3.2    Verweerster stond klager ook bij tijdens een daaropvolgende zitting, waarin een rechterlijke machtiging voor een gedwongen opname (RM) werd gevraagd. Namens klager heeft zij bepleit dat daar geen grond voor was. De rechterlijke machtiging is echter wel verleend en wel voor maximaal 6 maanden. Het feit dat klager er van overtuigd is dat er geen zitting heeft plaatsgevonden en dat hij zonder vorm van proces is opgesloten, zonder dat verweerster namens hem verweer heeft gevoerd, heeft te maken met het ziekteproces van klager. Zijn herinnering laat het afweten. De zittingen hebben echter wel plaats gevonden, hetgeen onder meer blijkt uit de beschikking van de rechtbank Midden-Nederland van 23 april 2013 met betrekking tot de voortzetting van de IBS. Verweerster heeft de belangen van klager behartigd en zijn standpunt verwoord. Over verkrachting heeft klager tegenover verweerster nooit gesproken. Een kort geding was niet de aangewezen weg, omdat  de wet BOPZ de mogelijkheid kent ontslag te vragen.

4    BEOORDELING

4.1    De voorzitter stelt vast dat zich bij de stukken onder meer de beschikking van de rechtbank Midden-Nederland bevindt d.d.23 april 2013, waaruit blijkt dat het verzoek tot voortzetting van de (IBS) door de rechtbank  in aanwezigheid van klager en verweerster is behandeld. Daaruit blijkt voorts dat verweerster namens klager gemotiveerd heeft bepleit dat het verzoek diende te worden afgewezen. Naar het oordeel van de voorzitter kan dan ook niet worden geconcludeerd dat klager door toedoen van verweerster “zonder rechterlijke tussenkomst is opgesloten”. Voorts volgt de voorzitter verweerster in haar verweer dat een kort geding tot ontslag uit de inrichting niet de juiste weg was, omdat de wet BOPZ de mogelijkheid kent ontslag te vragen. Indien daar aanleiding toe is, dient die weg te worden gevolgd. Ten aanzien van het verwijt dat verweerster niet is opgetreden naar aanleiding van de vermeende verkrachting en het gestelde gebrek aan communicatie, is de voorzitter van oordeel dat dit niet is komen vast te staan, omdat klager zijn stellingen niet heeft onderbouwd. Verweerster heeft bovendien in kopie brieven van haar aan klager van onder meer 8 mei 2013 en 3 juni 2013 overgelegd, waarin zij de rechterlijke beslissingen uitlegt. De voorzitter is dan ook van oordeel dat niet gebleken is dat verweerster tekort is geschoten in de dienstverlening jegens klager.

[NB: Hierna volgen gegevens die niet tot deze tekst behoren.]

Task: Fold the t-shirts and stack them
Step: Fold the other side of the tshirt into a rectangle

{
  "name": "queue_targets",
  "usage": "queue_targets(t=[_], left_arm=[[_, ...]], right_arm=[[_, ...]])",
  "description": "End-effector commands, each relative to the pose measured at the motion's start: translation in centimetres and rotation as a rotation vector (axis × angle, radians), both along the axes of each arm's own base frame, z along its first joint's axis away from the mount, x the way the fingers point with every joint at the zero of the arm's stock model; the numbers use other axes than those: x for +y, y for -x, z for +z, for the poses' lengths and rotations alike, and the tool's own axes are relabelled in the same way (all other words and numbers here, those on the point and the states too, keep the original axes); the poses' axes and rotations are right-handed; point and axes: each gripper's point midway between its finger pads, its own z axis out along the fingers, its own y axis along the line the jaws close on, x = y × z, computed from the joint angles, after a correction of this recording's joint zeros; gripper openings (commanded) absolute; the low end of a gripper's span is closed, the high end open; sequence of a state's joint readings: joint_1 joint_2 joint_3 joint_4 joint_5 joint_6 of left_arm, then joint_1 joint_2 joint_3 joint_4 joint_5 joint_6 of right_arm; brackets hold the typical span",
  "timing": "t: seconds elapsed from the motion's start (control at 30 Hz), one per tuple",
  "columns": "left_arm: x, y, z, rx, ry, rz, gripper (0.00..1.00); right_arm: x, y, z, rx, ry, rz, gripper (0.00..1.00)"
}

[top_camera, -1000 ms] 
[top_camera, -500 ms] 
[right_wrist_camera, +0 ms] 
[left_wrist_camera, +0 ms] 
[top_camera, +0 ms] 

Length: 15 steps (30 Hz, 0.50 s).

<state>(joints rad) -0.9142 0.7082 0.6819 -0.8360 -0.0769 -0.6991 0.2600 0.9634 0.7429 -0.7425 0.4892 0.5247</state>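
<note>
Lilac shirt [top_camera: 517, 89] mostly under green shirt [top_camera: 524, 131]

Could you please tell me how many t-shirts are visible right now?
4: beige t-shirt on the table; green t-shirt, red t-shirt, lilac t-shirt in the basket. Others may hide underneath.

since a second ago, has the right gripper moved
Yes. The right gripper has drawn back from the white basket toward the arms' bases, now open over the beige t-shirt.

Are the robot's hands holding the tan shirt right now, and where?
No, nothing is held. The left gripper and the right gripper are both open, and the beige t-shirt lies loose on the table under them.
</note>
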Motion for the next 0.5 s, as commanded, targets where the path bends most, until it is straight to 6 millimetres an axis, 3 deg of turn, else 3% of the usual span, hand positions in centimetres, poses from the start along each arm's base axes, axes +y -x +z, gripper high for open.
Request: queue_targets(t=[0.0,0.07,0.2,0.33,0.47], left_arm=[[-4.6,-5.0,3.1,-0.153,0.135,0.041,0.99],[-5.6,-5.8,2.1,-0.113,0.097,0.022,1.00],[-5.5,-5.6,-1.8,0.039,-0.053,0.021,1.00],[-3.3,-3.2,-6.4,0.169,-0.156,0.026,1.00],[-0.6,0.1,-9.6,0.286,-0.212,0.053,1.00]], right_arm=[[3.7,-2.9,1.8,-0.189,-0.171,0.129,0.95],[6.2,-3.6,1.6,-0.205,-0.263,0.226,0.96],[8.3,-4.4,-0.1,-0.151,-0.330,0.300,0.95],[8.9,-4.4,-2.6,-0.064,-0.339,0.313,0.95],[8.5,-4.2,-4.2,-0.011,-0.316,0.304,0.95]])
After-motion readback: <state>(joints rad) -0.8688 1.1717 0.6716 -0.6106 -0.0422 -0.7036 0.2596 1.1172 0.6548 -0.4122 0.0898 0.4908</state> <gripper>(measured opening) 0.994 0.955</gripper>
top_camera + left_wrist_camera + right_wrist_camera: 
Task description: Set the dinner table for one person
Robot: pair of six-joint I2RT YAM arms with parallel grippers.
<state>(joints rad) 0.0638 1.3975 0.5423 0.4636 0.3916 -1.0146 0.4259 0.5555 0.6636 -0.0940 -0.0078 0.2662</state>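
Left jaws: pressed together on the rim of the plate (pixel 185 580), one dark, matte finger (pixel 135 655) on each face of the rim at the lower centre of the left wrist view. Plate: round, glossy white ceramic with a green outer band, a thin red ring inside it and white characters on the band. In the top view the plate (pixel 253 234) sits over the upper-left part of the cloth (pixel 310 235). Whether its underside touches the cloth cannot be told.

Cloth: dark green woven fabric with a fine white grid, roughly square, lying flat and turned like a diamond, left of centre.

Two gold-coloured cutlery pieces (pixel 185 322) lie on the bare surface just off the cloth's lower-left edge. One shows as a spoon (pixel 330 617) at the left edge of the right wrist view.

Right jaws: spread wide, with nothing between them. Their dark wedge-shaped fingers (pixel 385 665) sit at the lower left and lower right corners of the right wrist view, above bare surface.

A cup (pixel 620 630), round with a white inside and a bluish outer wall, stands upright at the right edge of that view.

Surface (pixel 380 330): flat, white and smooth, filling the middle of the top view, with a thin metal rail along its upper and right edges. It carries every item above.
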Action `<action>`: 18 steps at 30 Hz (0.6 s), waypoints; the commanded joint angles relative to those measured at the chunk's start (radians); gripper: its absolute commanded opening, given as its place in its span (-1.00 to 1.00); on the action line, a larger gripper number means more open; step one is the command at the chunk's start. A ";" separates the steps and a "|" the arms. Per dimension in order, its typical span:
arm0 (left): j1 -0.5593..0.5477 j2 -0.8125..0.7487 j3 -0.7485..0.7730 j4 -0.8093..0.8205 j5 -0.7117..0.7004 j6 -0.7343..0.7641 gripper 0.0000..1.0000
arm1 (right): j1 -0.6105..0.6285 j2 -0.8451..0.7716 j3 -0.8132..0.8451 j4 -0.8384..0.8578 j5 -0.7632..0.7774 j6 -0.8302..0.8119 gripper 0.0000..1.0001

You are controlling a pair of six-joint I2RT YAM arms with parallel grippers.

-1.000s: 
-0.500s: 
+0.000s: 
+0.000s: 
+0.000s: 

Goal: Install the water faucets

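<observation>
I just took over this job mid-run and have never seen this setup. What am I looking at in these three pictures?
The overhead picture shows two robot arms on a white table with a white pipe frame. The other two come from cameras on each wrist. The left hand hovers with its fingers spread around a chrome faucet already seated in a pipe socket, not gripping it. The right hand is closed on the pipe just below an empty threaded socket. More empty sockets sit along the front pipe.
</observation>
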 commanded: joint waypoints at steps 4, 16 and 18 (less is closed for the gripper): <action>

4.2    Op grond van het voorgaande zal de voorzitter de klacht, met toepassing van artikel 46j Advocatenwet, dan ook kennelijk ongegrond verklaren.

BESLISSING

De voorzitter verklaart:

de klacht, met toepassing van artikel 46j Advocatenwet, kennelijk ongegrond.

Aldus gewezen door mr. R.A. Steenbergen, plaatsvervangend voorzitter, met bijstand van mr. D.C. van der Kwaak-Wamelink als griffier op 7 augustus 2015.